8. Consider your audience

Consider who will view your graphic and their level of familiarity with the data and context to inform the design of your visualization. Will your graphics serve as internal reference for your team as part of an ongoing project, or will they be part of a report, presentation, or publication to be disseminated more broadly?

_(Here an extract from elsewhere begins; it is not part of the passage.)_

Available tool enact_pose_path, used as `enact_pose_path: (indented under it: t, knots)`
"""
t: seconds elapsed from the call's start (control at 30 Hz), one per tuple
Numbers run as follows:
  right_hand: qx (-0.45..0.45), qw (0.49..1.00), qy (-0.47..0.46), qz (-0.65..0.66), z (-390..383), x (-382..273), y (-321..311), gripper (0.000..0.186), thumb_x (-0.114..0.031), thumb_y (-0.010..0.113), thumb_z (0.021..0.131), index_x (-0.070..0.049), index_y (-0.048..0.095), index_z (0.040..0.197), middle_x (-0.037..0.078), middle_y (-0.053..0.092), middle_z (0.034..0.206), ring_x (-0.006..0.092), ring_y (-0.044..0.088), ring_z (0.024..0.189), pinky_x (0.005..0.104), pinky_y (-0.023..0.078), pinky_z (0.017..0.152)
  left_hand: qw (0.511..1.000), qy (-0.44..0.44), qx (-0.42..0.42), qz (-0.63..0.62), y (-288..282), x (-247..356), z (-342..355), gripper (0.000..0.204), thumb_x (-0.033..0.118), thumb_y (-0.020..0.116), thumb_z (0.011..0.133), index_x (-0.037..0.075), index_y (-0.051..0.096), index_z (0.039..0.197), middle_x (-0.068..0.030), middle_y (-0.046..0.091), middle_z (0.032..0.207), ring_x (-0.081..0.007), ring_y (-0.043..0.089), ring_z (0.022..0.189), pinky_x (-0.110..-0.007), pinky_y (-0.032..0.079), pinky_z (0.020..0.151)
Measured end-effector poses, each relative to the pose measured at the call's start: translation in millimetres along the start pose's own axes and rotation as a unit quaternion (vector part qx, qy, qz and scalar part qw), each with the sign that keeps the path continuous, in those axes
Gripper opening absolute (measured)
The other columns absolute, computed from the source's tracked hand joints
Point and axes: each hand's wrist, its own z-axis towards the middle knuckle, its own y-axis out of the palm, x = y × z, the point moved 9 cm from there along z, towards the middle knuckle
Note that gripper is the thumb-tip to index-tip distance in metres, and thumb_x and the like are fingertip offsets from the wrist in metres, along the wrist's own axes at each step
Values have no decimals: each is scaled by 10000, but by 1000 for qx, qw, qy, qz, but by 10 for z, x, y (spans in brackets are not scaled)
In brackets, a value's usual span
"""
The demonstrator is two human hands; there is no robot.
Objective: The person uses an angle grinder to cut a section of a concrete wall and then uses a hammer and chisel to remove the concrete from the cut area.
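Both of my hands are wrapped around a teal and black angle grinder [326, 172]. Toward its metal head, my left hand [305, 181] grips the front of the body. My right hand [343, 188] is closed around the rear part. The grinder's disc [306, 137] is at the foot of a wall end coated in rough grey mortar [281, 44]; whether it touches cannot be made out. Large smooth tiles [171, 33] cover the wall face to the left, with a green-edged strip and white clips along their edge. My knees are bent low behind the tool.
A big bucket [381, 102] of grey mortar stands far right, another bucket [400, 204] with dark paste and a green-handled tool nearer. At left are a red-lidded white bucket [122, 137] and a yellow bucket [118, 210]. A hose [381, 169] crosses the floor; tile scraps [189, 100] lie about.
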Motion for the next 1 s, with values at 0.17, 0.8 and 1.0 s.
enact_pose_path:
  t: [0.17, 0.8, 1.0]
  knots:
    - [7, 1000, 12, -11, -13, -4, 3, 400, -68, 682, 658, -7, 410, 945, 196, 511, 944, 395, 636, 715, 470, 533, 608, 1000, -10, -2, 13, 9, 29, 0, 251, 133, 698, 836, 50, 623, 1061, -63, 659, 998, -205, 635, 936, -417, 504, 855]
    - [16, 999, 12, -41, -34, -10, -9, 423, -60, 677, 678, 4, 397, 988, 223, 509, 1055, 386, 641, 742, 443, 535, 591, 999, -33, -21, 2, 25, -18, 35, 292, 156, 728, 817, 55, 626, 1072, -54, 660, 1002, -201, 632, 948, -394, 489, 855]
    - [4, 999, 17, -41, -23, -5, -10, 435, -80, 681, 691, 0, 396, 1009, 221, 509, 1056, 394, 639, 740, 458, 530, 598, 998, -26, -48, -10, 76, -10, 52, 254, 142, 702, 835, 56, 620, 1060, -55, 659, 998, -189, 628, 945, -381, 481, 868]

  • What is the level of technical knowledge of your audience?
  • What are the language skills of your audience? How will this inform the text you will include? 
  • Avoid jargon, especially if it may not be familiar to the audience. Always define any technical abbreviations if they are necessary and appropriate for your audience. 
  • Consider how your audience will consume the information and how this impacts your design choices (such as use of color)
  • Will they view images on a computer, as printed materials, or via another medium?

Coding data visualizations in Stata and R

In the table below, we list some graphics you may create or come across in your work, along with Stata and R commands to generate them. While most of the R commands below focus on the ggplot2 package, a number of code options exist. For detailed sample code and output examples for these graphics and a wide range of others, refer to the Stata and R resources at the end of this page.

Tip: If you see a figure or graphic you like in a published paper and want to learn how it is coded or replicate it for your own purposes, look for the paper’s replication files to find the code.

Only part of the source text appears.